You like to think. You like mental activity. You like exercising the “muscles” of your brain, stretching them in multiple directions. This need for mental activity may be focused; for example, you may be trying to solve a problem or develop an idea or understand another person’s feelings. The exact focus will depend on your other strengths. On the other hand, this mental activity may very well lack focus. The theme of Intellection does not dictate what you are thinking about; it simply describes that you like to think. You are the kind of person who enjoys your time alone because it is your time for musing and reflection. You are introspective. In a sense you are your own best companion, as you pose yourself questions and try out answers on yourself to see how they sound. This introspection may lead you to a slight sense of discontent as you compare what you are actually doing with all the thoughts and ideas that your mind conceives. Or this introspection may tend toward more pragmatic matters such as the events of the day or a conversation that you plan to have later. Wherever it leads you, this mental hum is one of the constants of your life.

Analytical

Your Analytical theme challenges other people: “Prove it. Show me why what you are claiming is true.” In the face of this kind of questioning some will find that their brilliant theories wither and die. For you, this is precisely the point. You do not necessarily want to destroy other people’s ideas, but you do insist that their theories be sound. You see yourself as objective and dispassionate. You like data because they are value free. They have no agenda. Armed with these data, you search for patterns and connections. You want to understand how certain patterns affect one another. How do they combine? What is their outcome? Does this outcome fit with the theory being offered or the situation being confronted? These are your questions. You peel the layers back until, gradually, the root cause or causes are revealed. Others see you as logical and rigorous. Over time they will come to you in order to expose someone’s “wishful thinking” or “clumsy thinking” to your refining mind. It is hoped that your analysis is never delivered too harshly. Otherwise, others may avoid you when that “wishful thinking” is their own.

Responsibility

Your Responsibility theme forces you to take psychological ownership for anything you commit to, and whether large or small, you feel emotionally bound to follow it through to completion. Your good name depends on it. If for some reason you cannot deliver, you automatically start to look for ways to make it up to the other person. Apologies are not enough. Excuses and rationalizations are totally unacceptable. You will not quite be able to live with yourself until you have made restitution. This conscientiousness, this near obsession for doing things right, and your impeccable ethics, combine to create your reputation: utterly dependable. When assigning new responsibilities, people will look to you first because they know it will get done. When people come to you for help—and they soon will—you must be selective.

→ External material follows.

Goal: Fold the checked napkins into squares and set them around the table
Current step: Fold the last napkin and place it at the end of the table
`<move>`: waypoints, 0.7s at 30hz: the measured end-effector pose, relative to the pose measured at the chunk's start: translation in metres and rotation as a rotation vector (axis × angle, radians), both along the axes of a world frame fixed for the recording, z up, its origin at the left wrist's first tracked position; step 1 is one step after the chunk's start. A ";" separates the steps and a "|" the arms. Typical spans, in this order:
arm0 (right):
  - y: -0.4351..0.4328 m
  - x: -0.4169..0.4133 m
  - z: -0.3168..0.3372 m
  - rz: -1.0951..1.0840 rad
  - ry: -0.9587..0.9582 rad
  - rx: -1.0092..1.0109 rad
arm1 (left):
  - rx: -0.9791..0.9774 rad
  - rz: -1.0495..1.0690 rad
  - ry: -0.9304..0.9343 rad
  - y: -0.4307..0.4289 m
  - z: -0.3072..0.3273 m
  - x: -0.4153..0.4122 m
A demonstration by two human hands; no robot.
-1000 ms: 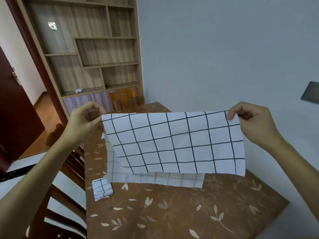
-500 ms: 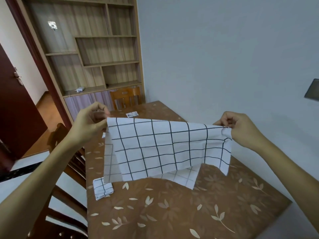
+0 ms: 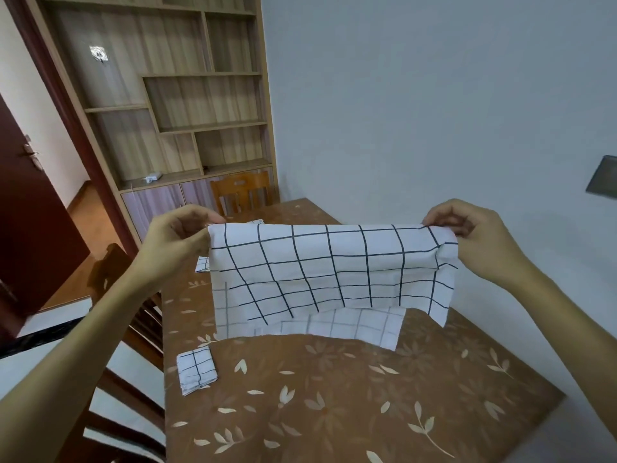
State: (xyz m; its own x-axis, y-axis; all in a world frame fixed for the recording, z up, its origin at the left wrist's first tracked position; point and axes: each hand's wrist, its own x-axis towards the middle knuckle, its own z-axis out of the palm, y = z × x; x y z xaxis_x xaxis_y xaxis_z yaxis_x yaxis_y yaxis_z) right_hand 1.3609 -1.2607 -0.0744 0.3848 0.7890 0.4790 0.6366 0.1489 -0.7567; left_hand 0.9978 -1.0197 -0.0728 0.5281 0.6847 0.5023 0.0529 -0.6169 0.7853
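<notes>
A white napkin with black checks [image 3: 320,272] hangs folded over in the air above the table [image 3: 334,412]. My left hand [image 3: 173,238] pinches its upper left corner and my right hand [image 3: 474,232] pinches the upper right corner. Its lower layer touches the table top. One folded checked square [image 3: 197,370] lies near the table's left edge. Another folded napkin [image 3: 202,264] peeks out farther back on the left, partly hidden by the held cloth. A third folded napkin [image 3: 255,222] shows just above the held napkin's top edge.
The brown table cover has a leaf pattern. Dark wooden chairs [image 3: 133,329] stand along the left side and an orange chair [image 3: 240,192] at the far end. A wooden shelf unit [image 3: 187,111] and a dark red door [image 3: 30,212] stand behind. A grey wall runs along the right.
The napkin has dropped lower and its top edge has rolled toward me, so the front layer now hangs shorter. Both hands have come down slightly, still pinching the corners.
</notes>
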 end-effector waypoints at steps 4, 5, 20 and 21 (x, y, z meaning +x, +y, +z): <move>-0.007 -0.002 0.006 0.001 0.119 0.013 | -0.247 -0.080 -0.022 0.005 -0.003 -0.003; -0.008 -0.003 0.006 -0.010 0.129 0.008 | -0.289 -0.099 -0.025 0.006 -0.004 -0.003; -0.015 -0.003 -0.002 0.003 0.043 -0.245 | -0.247 -0.107 -0.041 -0.006 -0.007 0.007; -0.017 -0.004 0.000 -0.002 0.061 -0.211 | -0.247 -0.106 -0.024 -0.006 -0.007 0.006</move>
State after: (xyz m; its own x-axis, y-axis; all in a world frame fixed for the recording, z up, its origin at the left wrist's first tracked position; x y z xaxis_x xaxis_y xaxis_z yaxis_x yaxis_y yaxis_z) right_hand 1.3571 -1.2772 -0.0745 0.4097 0.8684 0.2793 0.5889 -0.0180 -0.8080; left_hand 1.0034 -1.0253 -0.0802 0.5933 0.7294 0.3405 -0.0228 -0.4076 0.9129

Your willingness to volunteer may sometimes lead you to take on more than you should.

Strategic

The Strategic theme enables you to sort through the clutter and find the best route. It is not a skill that can be taught. It is a distinct way of thinking, a special perspective on the world at large. This perspective allows you to see patterns where others simply see complexity. Mindful of these patterns, you play out alternative scenarios, always asking, “What if this happened? Okay, well what if this happened?” This recurring question helps you see around the next corner. There you can evaluate accurately the potential obstacles. Guided by where you see each path leading, you start to make selections. You discard the paths that lead nowhere. You discard the paths that lead straight into resistance. You discard the paths that lead into a fog of confusion. You cull and make selections until you arrive at the chosen path—your strategy. Armed with your strategy, you strike forward. This is your Strategic theme at work: “What if?” Select. Strike.